Work to complete: In the data below, find every line with the word "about" and copy it.
::: Dataset extract :::
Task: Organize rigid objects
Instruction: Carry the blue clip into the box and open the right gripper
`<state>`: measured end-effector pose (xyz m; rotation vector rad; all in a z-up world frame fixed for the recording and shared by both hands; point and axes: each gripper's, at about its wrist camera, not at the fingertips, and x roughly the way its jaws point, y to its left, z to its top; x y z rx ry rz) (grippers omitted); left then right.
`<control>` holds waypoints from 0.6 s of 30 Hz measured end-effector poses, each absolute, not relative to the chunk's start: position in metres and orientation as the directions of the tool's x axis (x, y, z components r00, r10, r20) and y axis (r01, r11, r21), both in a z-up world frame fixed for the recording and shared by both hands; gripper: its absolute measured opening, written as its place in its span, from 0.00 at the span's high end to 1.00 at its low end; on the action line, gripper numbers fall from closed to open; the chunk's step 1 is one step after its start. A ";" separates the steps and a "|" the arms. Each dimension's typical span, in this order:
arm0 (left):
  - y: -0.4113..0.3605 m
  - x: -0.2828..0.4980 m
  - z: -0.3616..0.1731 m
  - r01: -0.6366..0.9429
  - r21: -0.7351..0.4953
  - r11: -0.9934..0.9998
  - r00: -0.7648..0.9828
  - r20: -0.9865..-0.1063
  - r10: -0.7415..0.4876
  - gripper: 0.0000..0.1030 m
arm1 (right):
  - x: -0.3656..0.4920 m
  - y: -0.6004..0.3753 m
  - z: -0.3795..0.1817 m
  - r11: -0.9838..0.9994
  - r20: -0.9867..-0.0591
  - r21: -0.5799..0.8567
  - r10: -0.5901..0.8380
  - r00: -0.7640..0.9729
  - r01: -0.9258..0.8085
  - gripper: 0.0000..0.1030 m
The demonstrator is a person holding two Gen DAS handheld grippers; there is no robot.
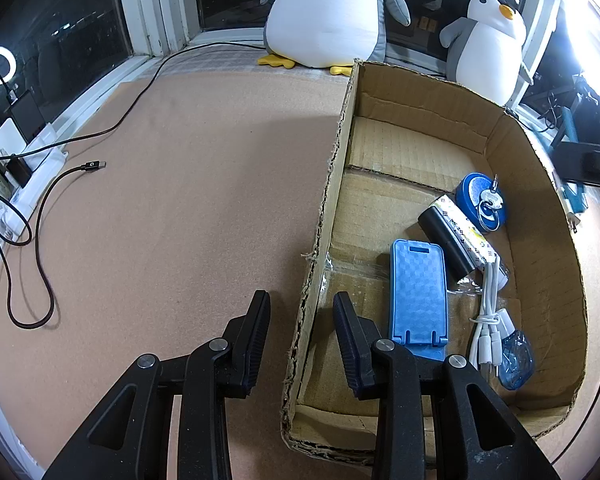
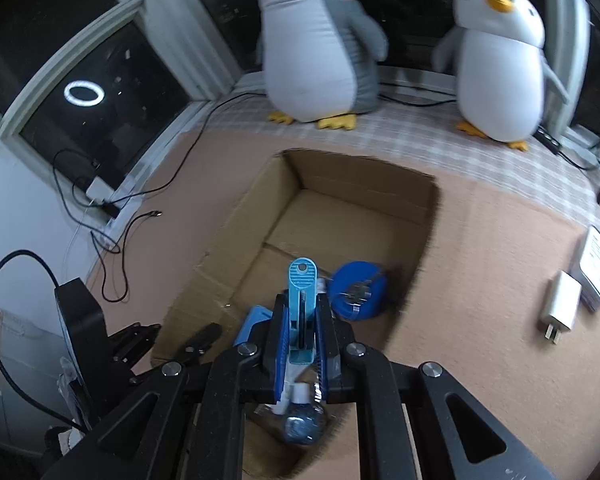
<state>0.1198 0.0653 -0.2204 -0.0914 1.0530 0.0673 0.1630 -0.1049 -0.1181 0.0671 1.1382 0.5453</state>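
The right gripper (image 2: 300, 332) has its jaws clamped on a light-blue plastic tool (image 2: 301, 296), above the open cardboard box (image 2: 416, 216). A round blue tin (image 2: 360, 290) lies inside. A white charger (image 2: 561, 305) rests on the tabletop (image 2: 492, 280).

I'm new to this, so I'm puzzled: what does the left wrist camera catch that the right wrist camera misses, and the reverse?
Only the left view shows the white cable and black-and-white tube in the box. Only the right view shows the white charger on the table and the blue tool clamped in the right gripper. Both show the cardboard box, blue round tin and two toy penguins.
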 end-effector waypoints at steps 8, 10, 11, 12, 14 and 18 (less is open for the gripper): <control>0.065 0.120 -0.220 -0.100 -0.043 0.994 0.493 -0.870 0.011 0.65 | 0.169 -0.072 -0.135 0.843 -0.850 0.325 0.459 0.258 -0.428 0.89; 0.065 0.120 -0.221 -0.100 -0.044 0.994 0.493 -0.870 0.011 0.65 | 0.172 -0.072 -0.139 0.844 -0.851 0.332 0.461 0.252 -0.422 0.89; 0.065 0.120 -0.220 -0.100 -0.044 0.994 0.493 -0.870 0.011 0.65 | 0.174 -0.071 -0.142 0.845 -0.851 0.335 0.461 0.249 -0.418 0.89; 0.065 0.120 -0.221 -0.099 -0.043 0.994 0.494 -0.870 0.011 0.65 | 0.176 -0.071 -0.144 0.845 -0.853 0.339 0.462 0.245 -0.413 0.89; 0.065 0.120 -0.220 -0.100 -0.044 0.994 0.494 -0.870 0.011 0.65 | 0.180 -0.071 -0.148 0.843 -0.853 0.352 0.467 0.231 -0.406 0.89; 0.065 0.120 -0.220 -0.099 -0.044 0.994 0.494 -0.870 0.011 0.65 | 0.182 -0.068 -0.155 0.838 -0.856 0.362 0.472 0.211 -0.409 0.89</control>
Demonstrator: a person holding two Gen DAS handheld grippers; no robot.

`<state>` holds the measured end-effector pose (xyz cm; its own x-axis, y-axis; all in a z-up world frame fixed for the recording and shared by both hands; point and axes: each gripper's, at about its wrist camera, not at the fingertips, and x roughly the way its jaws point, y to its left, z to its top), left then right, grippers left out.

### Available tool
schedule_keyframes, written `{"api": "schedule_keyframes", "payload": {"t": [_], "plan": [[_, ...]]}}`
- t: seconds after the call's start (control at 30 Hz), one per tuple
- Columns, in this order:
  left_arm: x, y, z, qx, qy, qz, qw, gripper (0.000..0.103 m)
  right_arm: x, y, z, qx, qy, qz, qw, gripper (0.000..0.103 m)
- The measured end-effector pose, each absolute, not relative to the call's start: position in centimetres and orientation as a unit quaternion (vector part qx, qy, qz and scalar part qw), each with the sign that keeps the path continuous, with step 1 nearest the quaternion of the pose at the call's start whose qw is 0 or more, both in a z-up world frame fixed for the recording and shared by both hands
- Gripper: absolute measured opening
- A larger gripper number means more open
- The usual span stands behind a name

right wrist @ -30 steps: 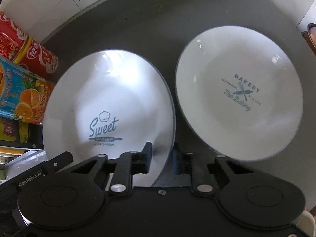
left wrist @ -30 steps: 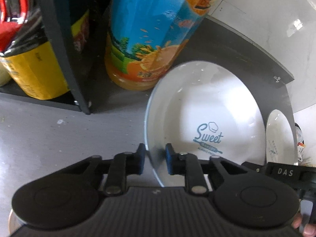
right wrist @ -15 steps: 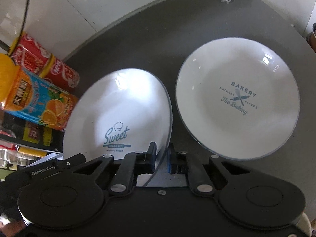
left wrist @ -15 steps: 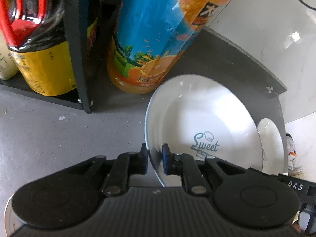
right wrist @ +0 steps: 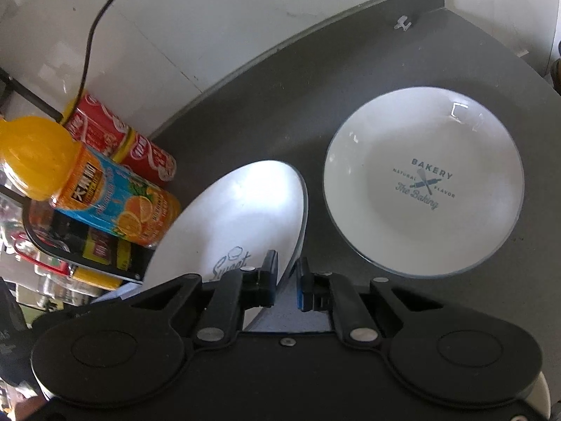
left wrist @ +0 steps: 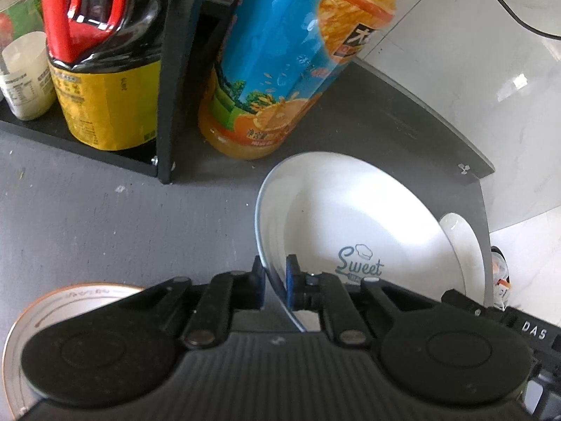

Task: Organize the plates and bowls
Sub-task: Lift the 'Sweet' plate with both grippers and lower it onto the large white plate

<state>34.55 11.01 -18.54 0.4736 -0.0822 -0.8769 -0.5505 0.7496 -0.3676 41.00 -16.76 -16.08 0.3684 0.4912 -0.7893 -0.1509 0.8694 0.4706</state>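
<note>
Gripping the "Sweet" plate [left wrist: 350, 224] from two sides: left hand-held gripper [left wrist: 275, 282] clamped on its near-left rim, right hand-held gripper [right wrist: 284, 280] clamped on its near-right rim. Each view shows the rim passing between the blue pads. The plate is tilted, right edge raised off the dark bench [right wrist: 280, 80]; cannot tell whether its left edge touches the bench.

Second plate, the "Bakery" plate [right wrist: 424, 182], lies flat on the bench just right of the held one, apart from it. In the left view only a sliver of it [left wrist: 459, 242] shows behind the held plate's rim.

Surroundings:
- Orange juice bottle [left wrist: 280, 66] stands upright close behind the held plate's far-left edge. Nearest obstacle.
- Red cans [right wrist: 119, 140] lie behind the bottle, against the white wall.
- Black shelf rack [left wrist: 171, 77] left of the bottle, carrying a dark sauce bottle with a yellow label and red handle [left wrist: 94, 70] and a small white jar [left wrist: 24, 77].
- Black cable [right wrist: 94, 24] hangs down the wall above the cans.
- Orange-rimmed bowl [left wrist: 70, 298] on the bench at near left, mostly hidden under the left gripper body.
- Small metal clip [right wrist: 403, 22] at the bench's far edge.

Bench between the two plates and beyond the "Bakery" plate is bare.
</note>
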Motion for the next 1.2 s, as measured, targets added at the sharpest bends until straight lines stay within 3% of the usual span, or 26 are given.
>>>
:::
Expected answer:
`<state>`: measured end-effector pose (xyz m; rotation vector rad; all in a z-up world frame fixed for the recording and shared by both hands; point and axes: each gripper's, at about its wrist camera, not at the fingertips, and x roughly the way its jaws point, y to its left, z to its top; x y z rx ry rz) (grippers omitted); left then right.
`<state>` holds the measured end-effector pose (xyz cm; its own x-axis, y-axis; all in a z-up world frame fixed for the recording and shared by both hands; point and axes: each gripper's, at about its wrist camera, not at the fingertips, and x roughly the way its jaws point, y to its left, z to its top), left then right, grippers left out.

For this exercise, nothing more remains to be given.